[Problem statement] Return all the data, word for word.

- Opening Delimiter -

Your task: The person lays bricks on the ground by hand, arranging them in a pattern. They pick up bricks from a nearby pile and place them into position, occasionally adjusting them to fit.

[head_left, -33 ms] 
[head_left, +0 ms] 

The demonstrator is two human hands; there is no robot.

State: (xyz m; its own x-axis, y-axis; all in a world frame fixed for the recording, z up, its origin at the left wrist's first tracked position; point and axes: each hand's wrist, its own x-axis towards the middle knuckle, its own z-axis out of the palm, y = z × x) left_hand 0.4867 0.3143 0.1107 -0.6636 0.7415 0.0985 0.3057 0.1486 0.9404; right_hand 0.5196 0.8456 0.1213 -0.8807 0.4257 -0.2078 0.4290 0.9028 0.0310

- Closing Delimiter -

[Task solution]
Your task: The person lays bricks on the ground by hand, arranging them in a pattern. They pick up bricks from a nearby pile and place them into position, occasionally adjusting them to fit.

[head_left, -33 ms] 
[head_left, +0 ms] 

The demonstrator is two human hands; there is no robot.

State: (xyz m; its own x-axis, y-axis; all in a world frame fixed for the recording, z up, its origin at the left wrist's first tracked position; point and axes: each hand's wrist, its own x-axis towards the middle knuckle, its own z-axis out of the palm, y = z × x) left_hand 0.4867 0.3143 0.1107 -0.6636 0.7415 0.0985 0.3057 0.1486 0.9404; right_hand 0.5196 0.8456 0.1213 -0.8807 0.4257 -0.2078 0.4290 0.9028 0.0310

This exercise is now fully answered.